* [What you will do]:
Your output should be the lines from the start of the data through the line containing "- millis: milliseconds", exactly and nothing more.

* [The data]:

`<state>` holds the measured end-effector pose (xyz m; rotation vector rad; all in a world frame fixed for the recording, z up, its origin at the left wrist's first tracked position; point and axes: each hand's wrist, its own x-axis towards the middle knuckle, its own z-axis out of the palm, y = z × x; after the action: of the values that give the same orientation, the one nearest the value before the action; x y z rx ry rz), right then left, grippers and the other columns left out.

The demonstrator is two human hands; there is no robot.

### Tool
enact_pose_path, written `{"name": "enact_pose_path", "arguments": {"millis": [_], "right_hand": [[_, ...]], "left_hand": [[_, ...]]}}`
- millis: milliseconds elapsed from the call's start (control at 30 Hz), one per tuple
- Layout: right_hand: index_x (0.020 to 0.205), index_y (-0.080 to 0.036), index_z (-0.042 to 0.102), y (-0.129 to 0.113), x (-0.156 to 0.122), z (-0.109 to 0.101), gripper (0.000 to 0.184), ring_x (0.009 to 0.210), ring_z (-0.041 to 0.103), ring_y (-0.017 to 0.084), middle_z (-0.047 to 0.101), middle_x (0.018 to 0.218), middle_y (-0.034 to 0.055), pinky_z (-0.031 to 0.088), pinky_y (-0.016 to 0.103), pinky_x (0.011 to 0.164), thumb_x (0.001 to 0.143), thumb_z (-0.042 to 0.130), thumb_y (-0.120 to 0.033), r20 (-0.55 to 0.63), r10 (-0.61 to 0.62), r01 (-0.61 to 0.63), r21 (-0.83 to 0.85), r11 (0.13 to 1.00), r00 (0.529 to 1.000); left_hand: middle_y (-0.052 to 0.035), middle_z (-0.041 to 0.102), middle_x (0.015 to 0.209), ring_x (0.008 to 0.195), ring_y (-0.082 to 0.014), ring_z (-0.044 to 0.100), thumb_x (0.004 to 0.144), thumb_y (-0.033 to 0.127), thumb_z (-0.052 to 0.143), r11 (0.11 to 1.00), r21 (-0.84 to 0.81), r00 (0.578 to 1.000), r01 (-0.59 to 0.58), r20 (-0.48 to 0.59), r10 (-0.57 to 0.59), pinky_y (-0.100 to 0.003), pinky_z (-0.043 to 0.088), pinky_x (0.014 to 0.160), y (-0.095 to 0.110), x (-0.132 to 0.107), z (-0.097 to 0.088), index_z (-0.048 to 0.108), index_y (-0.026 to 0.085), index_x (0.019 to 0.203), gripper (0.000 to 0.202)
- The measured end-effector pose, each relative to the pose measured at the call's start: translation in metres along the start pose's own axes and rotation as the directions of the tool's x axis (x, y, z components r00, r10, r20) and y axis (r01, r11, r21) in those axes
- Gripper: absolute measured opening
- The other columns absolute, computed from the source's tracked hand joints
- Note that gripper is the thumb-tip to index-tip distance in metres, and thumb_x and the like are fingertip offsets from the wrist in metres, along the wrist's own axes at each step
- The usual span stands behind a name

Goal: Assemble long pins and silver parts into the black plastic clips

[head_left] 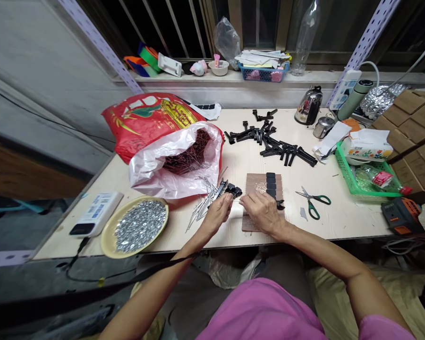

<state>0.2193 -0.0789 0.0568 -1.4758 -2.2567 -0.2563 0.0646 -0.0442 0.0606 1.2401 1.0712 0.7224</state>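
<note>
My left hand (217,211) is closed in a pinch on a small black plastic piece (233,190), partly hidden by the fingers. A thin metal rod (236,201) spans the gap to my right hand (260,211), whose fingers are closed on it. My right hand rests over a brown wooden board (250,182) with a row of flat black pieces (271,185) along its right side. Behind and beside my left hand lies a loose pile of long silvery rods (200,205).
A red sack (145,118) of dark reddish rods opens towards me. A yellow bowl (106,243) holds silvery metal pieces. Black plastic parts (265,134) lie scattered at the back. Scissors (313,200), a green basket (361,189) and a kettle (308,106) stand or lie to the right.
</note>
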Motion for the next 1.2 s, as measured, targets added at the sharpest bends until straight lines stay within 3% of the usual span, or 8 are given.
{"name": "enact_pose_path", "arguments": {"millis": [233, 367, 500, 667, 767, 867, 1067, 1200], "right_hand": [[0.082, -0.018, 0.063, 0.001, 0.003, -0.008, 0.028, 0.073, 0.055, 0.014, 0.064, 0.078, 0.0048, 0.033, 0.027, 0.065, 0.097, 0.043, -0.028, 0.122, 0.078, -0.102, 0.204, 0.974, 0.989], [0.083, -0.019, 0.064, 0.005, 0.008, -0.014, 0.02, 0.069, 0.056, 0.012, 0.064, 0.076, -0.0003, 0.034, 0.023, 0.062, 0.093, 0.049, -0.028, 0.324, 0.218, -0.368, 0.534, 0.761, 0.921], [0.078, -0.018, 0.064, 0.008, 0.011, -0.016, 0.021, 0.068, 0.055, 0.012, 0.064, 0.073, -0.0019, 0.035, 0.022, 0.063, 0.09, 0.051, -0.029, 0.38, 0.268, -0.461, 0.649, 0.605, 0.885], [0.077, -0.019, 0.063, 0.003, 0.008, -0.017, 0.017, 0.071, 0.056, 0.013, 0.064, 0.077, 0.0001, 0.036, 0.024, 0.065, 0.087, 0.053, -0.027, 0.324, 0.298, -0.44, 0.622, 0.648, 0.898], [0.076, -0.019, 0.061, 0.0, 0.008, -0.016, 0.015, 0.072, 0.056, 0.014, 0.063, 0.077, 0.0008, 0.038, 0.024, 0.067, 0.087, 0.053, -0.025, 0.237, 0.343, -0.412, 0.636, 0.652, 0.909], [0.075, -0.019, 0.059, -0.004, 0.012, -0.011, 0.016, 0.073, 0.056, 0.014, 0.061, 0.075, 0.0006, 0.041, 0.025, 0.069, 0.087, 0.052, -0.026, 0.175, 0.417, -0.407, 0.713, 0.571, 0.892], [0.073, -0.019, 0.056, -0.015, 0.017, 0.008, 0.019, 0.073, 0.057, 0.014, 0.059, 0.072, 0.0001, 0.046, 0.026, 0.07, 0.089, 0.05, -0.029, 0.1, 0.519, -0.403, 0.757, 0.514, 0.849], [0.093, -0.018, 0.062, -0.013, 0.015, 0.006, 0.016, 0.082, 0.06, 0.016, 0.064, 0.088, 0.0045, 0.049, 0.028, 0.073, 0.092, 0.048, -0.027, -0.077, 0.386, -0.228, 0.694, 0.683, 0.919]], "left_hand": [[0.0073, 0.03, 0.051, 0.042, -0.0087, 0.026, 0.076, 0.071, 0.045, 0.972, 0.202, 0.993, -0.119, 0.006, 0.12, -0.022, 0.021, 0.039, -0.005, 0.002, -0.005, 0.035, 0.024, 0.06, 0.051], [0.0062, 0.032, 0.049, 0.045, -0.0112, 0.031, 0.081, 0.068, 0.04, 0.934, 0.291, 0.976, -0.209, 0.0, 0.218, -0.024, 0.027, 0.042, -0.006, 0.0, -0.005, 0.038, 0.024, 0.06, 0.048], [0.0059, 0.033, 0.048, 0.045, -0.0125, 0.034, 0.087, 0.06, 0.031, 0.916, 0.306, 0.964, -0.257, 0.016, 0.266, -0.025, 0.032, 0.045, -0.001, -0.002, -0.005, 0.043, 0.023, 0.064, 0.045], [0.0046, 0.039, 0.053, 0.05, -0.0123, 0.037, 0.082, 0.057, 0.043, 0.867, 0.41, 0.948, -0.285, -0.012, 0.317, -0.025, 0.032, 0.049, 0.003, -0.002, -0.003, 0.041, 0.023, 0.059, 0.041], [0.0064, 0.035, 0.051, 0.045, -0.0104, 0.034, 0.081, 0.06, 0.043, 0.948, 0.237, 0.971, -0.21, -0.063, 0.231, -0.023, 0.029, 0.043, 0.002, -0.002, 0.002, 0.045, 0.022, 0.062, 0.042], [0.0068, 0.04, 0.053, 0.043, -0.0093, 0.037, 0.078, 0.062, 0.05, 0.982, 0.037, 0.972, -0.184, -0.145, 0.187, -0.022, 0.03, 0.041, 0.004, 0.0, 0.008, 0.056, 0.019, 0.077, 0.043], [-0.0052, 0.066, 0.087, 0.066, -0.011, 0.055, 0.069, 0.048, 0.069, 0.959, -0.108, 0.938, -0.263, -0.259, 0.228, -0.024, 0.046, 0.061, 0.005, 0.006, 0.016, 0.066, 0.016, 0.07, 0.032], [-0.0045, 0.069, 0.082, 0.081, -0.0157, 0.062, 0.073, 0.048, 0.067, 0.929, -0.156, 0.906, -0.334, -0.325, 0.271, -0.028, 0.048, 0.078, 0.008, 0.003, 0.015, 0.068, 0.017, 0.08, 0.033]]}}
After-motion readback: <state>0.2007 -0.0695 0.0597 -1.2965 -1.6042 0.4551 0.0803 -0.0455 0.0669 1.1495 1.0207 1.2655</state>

* [Output for this task]:
`<state>` holds the measured end-effector pose (xyz m; rotation vector rad; all in a world frame fixed for the recording, z up, its origin at the left wrist's first tracked position; point and axes: each hand's wrist, its own x-axis towards the middle knuckle, its own z-axis out of the palm, y = z × x; after the action: of the values that give the same orientation, the one nearest the value before the action; x y z rx ry rz), right then left, grippers and the other columns left out.

The demonstrator is two human hands; there is no robot.

### Tool
enact_pose_path, written `{"name": "enact_pose_path", "arguments": {"millis": [_], "right_hand": [[_, ...]], "left_hand": [[_, ...]]}}`
- millis: milliseconds elapsed from the call's start (control at 30 Hz), one per tuple

This exercise requires nothing more.